▸ Problem to solve:
If a line in the entries below holds the string "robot", copy it.

▸ Material shown:
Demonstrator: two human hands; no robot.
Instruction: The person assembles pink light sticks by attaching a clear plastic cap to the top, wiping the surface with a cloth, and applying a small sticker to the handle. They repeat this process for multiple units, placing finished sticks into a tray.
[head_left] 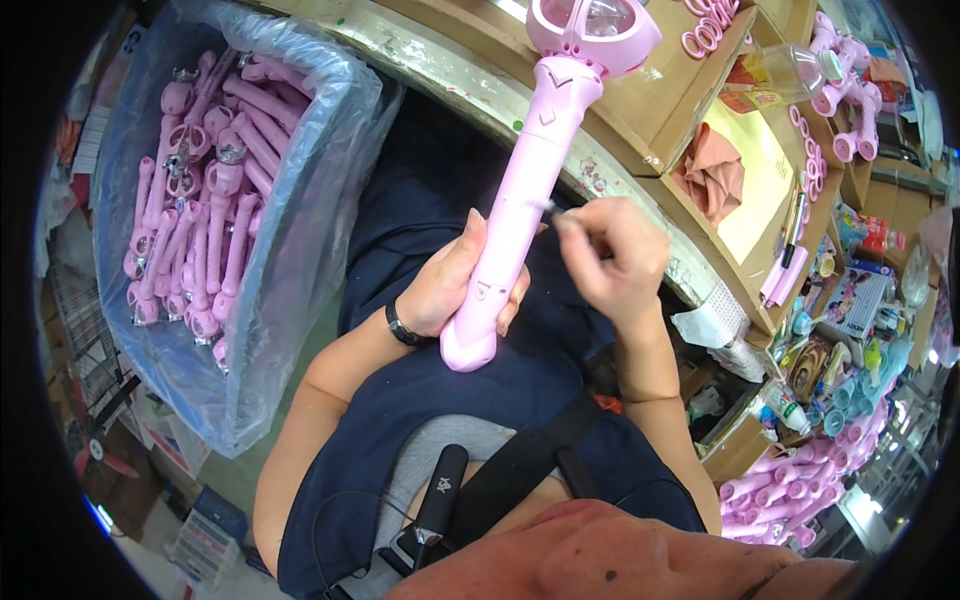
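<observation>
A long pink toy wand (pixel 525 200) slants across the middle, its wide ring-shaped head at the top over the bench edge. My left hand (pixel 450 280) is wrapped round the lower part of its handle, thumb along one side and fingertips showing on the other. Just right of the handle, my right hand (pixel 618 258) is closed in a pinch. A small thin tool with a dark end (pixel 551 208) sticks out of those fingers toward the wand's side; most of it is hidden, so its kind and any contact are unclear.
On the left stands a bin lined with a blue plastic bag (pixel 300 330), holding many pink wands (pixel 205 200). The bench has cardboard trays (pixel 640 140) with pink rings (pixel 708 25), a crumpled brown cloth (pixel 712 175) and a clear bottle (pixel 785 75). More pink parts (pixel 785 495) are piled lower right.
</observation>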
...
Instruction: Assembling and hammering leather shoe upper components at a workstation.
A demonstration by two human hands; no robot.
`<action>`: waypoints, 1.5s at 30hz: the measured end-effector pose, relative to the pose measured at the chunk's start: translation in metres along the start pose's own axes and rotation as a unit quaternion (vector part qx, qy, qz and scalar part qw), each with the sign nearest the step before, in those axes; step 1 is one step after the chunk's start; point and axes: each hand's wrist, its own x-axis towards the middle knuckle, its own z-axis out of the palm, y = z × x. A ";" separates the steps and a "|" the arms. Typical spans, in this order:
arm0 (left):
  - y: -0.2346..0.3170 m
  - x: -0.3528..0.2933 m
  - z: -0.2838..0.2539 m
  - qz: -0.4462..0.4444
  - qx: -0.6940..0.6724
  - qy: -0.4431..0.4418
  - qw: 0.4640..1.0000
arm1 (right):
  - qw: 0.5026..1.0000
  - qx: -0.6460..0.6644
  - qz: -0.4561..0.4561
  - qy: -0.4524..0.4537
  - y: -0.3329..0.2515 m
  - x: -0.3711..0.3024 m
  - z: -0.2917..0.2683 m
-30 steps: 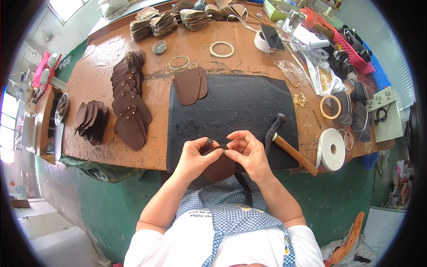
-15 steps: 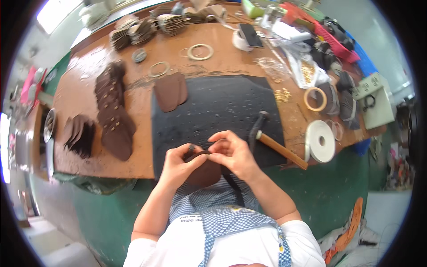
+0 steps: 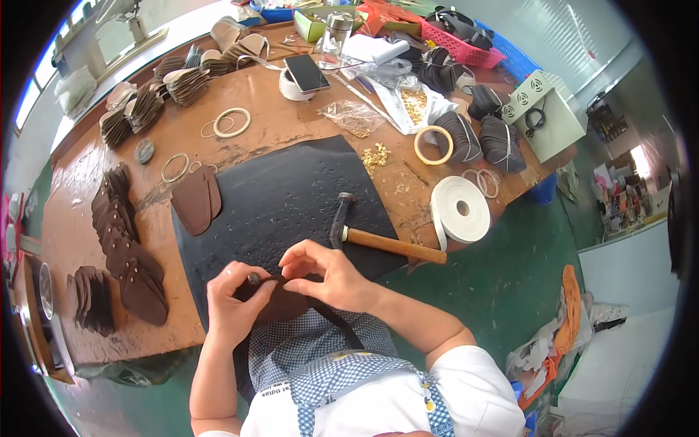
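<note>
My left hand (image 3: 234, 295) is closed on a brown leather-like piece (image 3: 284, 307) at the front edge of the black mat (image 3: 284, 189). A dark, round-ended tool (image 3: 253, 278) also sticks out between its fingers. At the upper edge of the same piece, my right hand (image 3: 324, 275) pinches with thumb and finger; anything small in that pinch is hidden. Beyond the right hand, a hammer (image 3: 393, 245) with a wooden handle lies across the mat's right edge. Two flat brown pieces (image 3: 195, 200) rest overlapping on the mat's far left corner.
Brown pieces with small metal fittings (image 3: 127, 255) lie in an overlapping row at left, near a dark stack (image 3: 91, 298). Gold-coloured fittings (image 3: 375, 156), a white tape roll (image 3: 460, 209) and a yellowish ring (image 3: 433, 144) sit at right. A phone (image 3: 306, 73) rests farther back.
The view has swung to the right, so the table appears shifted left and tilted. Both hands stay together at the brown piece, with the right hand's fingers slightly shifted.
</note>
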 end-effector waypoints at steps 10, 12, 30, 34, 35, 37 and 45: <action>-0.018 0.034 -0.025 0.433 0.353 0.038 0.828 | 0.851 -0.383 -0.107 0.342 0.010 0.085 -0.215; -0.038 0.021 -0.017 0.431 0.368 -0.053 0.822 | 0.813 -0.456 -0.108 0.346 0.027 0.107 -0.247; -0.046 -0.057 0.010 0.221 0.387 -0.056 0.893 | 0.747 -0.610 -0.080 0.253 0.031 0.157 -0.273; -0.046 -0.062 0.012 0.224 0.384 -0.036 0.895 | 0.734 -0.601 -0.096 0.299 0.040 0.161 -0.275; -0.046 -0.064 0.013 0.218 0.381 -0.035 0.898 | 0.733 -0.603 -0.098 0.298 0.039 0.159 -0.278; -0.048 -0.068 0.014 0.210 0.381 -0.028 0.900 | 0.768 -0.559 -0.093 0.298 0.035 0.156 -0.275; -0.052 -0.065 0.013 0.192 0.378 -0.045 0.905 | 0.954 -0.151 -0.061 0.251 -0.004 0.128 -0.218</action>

▸ Answer to this problem:
Demonstrator: two human hands; no robot.
A demonstration by two human hands; no robot.

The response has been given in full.